"Sometimes the world tries to knock it out of you. But I believe in music the way that some people believe in fairy tales" --August Rush
Okay, first, my plug for the movie: August Rush is an amazingly beautiful movie. I admit it: I'm a movie junkie. I love movies...all kinds of movies. I love the whole experience of watching movies, whether it be in the theatre or at our home theatre (although increasingly I go for the latter option...no crying babies, pauses for snack breaks whenever necessary, etc.). And I admit I'm not a very harsh critic. I don't need my movie to be profound, to be a contender for one of those art-sy awards from Cannes. I just like being entertained. I like suspending disbelief and being transported away through some one's imagination to another time, another place. Now, having said all that, I certainly appreciate it when a movie has a message or makes me feel or makes me think. August Rush certainly did all that. And I hesitate a little when I tell my friends how very much I loved this movie, because I wonder if they'll like it as much as I did...if they'll be flat-out blown away. And I realize that maybe part of the draw for me is that here is a movie with characters who feel the pull of the music running through their lives...and I relate to that.
Which brings me to my second point: my life has a soundtrack. By that I mean that always, underneath everything, has been the music. My parents love music. Would I if they didn't? I don't know. I guess it doesn't matter. I know I was exposed to all kinds of music growing up. I was taught music theory, took lessons on a couple of different instruments, developed a passion for singing. (Yes, I was even in several bands in my teens and early twenty's, though we would always manage to break up right before we would play anywhere.)

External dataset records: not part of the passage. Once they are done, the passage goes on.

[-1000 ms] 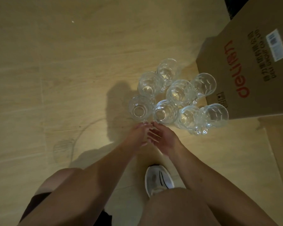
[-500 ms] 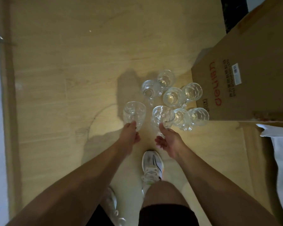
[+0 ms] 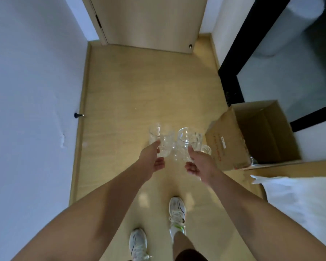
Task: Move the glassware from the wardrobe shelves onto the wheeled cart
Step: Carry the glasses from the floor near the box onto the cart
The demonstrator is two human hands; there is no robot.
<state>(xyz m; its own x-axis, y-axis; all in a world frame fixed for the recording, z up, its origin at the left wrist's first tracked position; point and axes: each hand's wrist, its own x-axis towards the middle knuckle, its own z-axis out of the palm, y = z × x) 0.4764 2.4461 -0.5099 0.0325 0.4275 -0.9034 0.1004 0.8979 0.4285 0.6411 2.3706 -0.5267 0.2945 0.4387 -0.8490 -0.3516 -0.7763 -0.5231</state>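
Note:
I stand over a wooden floor, holding two clear patterned glasses in front of me. My left hand (image 3: 152, 160) grips one glass (image 3: 161, 137) by its lower part. My right hand (image 3: 199, 164) grips the other glass (image 3: 189, 139) the same way. Both glasses are upright and raised well above the floor. More glasses (image 3: 206, 149) stay on the floor behind my right hand, mostly hidden by it and by the held glasses. No cart or wardrobe shelf is in view.
An open cardboard box (image 3: 252, 136) stands on the floor at the right, close to the glasses. A white wall (image 3: 32, 91) runs along the left, with a doorstop (image 3: 77, 115). A wooden door (image 3: 149, 21) closes the far end. White bedding (image 3: 299, 200) lies at the lower right.
Both hands took hold of a glass each and lifted them off the floor. I rose from a crouch to standing, so the view now takes in the hallway and door.

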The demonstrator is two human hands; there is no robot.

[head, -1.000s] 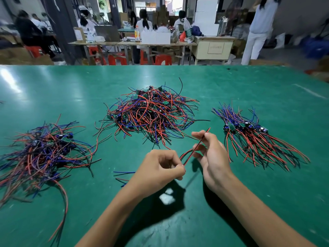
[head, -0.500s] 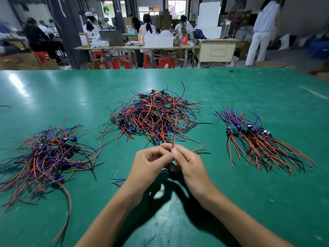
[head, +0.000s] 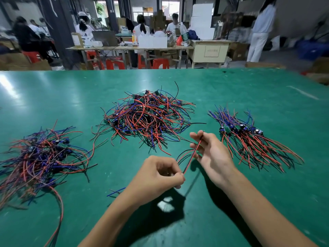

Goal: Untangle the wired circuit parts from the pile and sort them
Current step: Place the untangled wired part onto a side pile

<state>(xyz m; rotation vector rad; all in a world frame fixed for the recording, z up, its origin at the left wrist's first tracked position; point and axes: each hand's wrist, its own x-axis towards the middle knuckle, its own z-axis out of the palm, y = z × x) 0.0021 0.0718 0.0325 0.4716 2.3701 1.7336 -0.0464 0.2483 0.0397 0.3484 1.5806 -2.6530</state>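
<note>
A tangled pile of red, blue and black wired circuit parts [head: 147,116] lies in the middle of the green table [head: 267,97]. A messy heap of such parts [head: 41,155] sits at the left, and a neat combed bundle [head: 249,139] at the right. In front of the middle pile I hold one wired part [head: 193,154] above the table. My left hand [head: 158,177] grips its near end, fingers curled. My right hand [head: 210,154] pinches its red and black wires, stretched straight between the two hands. Its blue wires [head: 115,191] trail out under my left wrist.
Beyond the table's far edge stand work benches [head: 128,48] with boxes, red stools [head: 158,63] and several people. Bare green surface lies near me and to the right front.
My hands were together half a second ago. The right hand has slid away up and to the right along the red and black wires, pulling them straight. The left hand has dropped slightly.
</note>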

Over the years my taste in music has changed some. There are constants that will always comfort me. But I also go through phases...some of my past phases might even surprise people who know me now. (Best perhaps to save that for another time.) You know how a good composer can weave a theme through a soundtrack so that certain musical elements will evoke a mood or introduce a character? My inner composer does that. There are songs that can instantly transport me back through time and space to some particular point in my life. That's powerful.
Another interesting (read weird?) piece of trivia about me: I wake up every day with some song running through my head. Yep. Every day. It's different every day. Sometimes it's just a song that I've listened to recently. But sometimes it's more about a mood...I don't even know if it's a carry-over from a dream or if it's like a forecast for the day ahead. Sometimes it's a song I swear I haven't heard in years. Where does it come from? Your guess is as good as mine.
Does anybody else out there have a soundtrack? Wanna' share what's on it?